Task instructions = What you return must be an exact copy of the lines in the listing below between the line holding "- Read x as" and the line holding "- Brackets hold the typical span", inclusive, and nothing more.

Data segment =

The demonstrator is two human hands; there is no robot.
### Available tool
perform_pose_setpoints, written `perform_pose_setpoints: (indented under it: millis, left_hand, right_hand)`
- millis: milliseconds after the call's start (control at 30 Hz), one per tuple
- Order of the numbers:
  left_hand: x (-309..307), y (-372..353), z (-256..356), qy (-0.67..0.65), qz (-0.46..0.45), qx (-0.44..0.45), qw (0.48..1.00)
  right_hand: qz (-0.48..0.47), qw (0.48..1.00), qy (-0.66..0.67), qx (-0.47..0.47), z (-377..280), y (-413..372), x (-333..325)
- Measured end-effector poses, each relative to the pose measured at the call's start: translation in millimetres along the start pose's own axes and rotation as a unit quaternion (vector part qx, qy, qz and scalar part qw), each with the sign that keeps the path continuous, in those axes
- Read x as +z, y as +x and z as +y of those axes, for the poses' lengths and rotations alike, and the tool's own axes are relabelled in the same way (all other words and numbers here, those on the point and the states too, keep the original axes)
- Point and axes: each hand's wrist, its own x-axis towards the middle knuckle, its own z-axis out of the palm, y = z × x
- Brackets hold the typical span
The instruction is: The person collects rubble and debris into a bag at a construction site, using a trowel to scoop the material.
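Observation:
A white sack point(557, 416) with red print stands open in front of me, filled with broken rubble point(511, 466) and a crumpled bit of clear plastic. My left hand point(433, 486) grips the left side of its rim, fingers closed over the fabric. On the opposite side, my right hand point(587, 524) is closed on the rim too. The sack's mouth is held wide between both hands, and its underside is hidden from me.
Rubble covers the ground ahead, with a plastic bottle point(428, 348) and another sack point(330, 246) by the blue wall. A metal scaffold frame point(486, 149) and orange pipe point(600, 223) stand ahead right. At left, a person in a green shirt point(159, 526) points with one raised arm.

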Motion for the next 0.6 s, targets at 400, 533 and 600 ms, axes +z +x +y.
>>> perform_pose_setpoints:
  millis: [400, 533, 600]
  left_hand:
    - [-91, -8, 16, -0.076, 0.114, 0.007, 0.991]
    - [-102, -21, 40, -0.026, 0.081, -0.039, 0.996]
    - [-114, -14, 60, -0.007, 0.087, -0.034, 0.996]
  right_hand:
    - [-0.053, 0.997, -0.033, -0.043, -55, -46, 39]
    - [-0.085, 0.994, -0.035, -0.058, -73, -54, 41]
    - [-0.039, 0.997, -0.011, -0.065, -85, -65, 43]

Reply =
- Read x as +z, y as +x and z as +y of those axes, for the poses' lengths and rotations alike, and the tool's own axes are relabelled in the same way (all other words and numbers here, those on the point and the states too, keep the original axes)
- Point and axes: each hand's wrist, its own x-axis towards the middle knuckle, its own z-axis out of the palm, y = z × x
- Brackets hold the typical span

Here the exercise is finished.